Requirement:
Report every line in the records below that holds the word "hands".

---

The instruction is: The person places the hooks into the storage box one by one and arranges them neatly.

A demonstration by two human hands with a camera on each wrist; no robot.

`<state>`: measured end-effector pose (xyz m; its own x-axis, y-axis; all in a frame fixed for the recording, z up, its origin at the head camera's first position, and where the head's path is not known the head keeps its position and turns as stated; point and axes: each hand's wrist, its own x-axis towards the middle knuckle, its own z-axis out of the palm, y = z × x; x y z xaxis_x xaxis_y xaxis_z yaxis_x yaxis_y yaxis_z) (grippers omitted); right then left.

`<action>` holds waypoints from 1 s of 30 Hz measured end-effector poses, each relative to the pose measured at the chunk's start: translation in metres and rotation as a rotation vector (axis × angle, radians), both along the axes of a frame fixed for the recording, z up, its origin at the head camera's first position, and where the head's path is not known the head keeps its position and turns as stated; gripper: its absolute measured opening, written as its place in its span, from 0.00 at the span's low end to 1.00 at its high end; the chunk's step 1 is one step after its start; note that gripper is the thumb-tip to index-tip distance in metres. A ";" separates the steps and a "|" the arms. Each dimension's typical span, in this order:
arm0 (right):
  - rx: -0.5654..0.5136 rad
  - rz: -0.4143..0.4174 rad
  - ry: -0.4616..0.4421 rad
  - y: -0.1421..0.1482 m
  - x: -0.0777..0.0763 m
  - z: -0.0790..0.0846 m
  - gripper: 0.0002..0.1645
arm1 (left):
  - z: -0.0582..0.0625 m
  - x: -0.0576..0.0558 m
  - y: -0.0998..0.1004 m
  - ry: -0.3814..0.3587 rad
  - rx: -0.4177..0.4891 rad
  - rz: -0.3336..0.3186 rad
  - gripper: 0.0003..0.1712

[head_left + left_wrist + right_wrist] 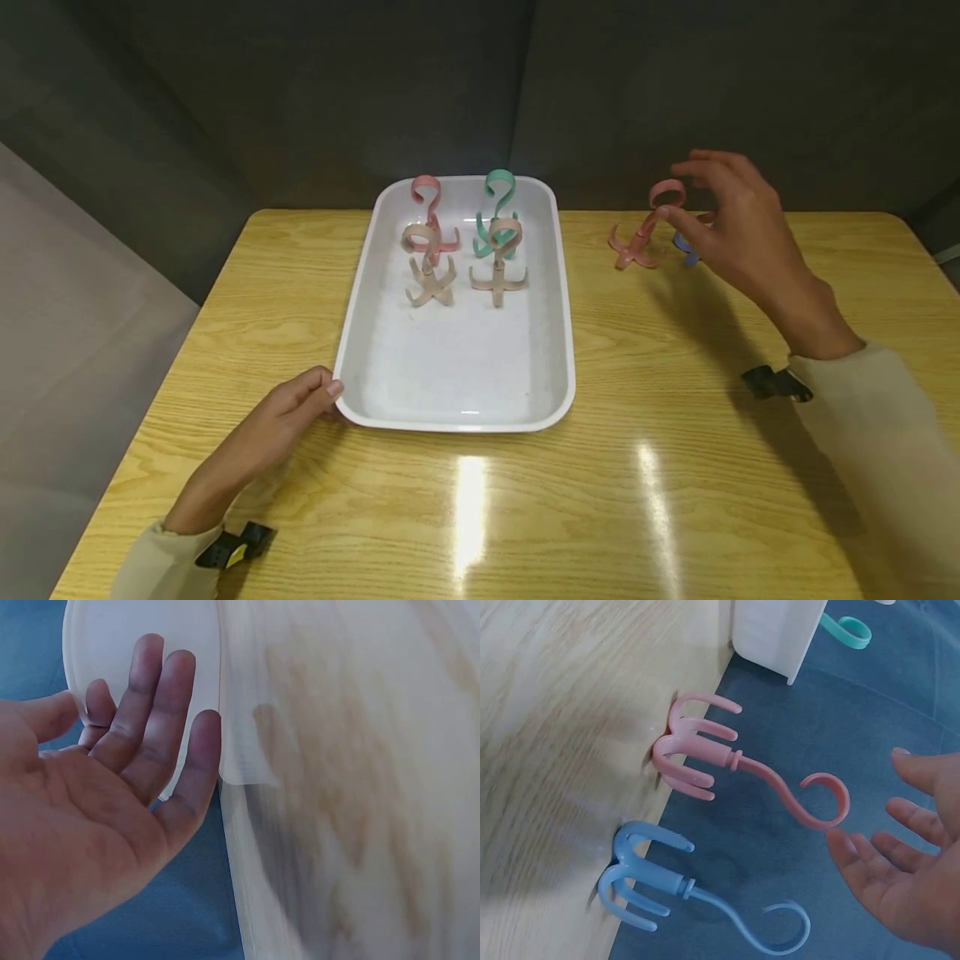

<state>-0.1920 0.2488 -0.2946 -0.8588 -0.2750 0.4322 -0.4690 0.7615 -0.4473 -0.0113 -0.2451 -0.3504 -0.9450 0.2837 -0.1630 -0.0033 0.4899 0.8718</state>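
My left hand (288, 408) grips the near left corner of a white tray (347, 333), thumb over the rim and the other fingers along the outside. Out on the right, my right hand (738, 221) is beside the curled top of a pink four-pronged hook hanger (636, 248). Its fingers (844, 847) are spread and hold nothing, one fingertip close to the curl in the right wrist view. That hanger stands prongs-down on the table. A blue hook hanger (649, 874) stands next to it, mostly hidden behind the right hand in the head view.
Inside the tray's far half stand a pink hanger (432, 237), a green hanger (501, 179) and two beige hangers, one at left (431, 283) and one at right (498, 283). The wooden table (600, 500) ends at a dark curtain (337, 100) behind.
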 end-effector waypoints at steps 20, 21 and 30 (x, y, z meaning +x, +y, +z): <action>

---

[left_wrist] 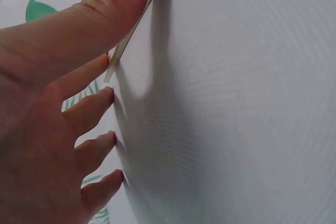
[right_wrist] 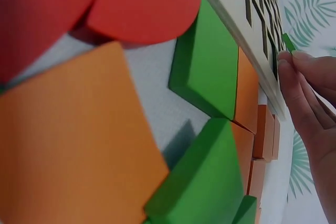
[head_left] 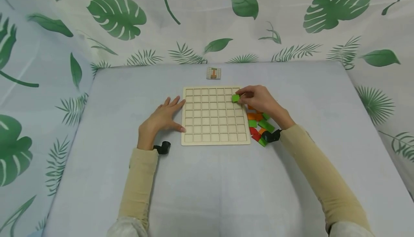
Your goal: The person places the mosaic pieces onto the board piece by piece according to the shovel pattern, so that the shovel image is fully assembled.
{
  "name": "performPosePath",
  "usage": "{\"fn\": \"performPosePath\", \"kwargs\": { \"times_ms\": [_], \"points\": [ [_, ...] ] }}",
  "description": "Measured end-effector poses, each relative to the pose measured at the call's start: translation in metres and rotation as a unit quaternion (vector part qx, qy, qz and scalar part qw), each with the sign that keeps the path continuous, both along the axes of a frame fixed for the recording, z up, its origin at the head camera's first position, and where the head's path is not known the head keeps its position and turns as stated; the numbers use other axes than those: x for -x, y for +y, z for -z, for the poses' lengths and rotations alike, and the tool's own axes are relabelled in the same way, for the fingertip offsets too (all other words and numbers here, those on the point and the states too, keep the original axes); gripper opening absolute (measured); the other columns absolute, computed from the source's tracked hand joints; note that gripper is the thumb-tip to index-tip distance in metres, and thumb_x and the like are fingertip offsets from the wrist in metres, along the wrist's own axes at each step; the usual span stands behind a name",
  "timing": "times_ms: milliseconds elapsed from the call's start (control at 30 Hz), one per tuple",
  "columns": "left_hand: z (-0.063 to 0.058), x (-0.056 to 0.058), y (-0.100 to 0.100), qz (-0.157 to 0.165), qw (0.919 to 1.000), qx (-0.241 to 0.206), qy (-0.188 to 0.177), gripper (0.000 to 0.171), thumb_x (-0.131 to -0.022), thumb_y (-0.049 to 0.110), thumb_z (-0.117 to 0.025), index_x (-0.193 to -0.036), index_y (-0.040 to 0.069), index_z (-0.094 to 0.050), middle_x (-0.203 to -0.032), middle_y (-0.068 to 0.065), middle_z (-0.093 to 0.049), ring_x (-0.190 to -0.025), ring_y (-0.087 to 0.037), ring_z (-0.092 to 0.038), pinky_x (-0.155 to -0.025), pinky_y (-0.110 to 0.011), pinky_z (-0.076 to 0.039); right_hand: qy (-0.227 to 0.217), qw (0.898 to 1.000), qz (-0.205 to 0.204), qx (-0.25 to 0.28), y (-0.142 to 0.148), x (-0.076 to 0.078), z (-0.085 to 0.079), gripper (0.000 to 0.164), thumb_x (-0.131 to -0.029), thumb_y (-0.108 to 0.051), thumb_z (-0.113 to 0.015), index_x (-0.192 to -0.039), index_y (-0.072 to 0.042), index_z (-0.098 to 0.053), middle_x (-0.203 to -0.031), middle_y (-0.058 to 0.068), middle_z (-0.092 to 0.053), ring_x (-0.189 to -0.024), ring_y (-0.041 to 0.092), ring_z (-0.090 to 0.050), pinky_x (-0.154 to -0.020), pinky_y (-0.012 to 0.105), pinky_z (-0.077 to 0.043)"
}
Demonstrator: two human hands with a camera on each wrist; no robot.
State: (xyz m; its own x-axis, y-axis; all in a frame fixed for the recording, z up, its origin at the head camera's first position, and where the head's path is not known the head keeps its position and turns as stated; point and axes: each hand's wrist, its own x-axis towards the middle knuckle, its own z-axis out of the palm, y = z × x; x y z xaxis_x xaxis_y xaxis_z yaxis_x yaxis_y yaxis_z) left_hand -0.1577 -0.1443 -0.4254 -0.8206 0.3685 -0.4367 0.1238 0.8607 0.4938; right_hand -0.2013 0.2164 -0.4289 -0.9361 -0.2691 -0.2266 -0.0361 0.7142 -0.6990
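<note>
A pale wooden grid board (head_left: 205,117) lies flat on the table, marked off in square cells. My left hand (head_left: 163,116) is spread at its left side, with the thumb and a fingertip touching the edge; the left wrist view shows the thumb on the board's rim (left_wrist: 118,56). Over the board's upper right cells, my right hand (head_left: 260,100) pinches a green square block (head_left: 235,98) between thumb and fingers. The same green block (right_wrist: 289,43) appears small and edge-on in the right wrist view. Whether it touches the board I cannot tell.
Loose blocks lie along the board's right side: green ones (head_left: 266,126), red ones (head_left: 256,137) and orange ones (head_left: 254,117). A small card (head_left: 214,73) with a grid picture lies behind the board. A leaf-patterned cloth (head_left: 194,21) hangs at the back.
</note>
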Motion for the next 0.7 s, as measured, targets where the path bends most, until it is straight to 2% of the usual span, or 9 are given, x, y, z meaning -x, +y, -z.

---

Answer for the task:
A demonstration by two human hands with a camera on each wrist; no robot.
Demonstrator: two human hands with a camera on each wrist; no robot.

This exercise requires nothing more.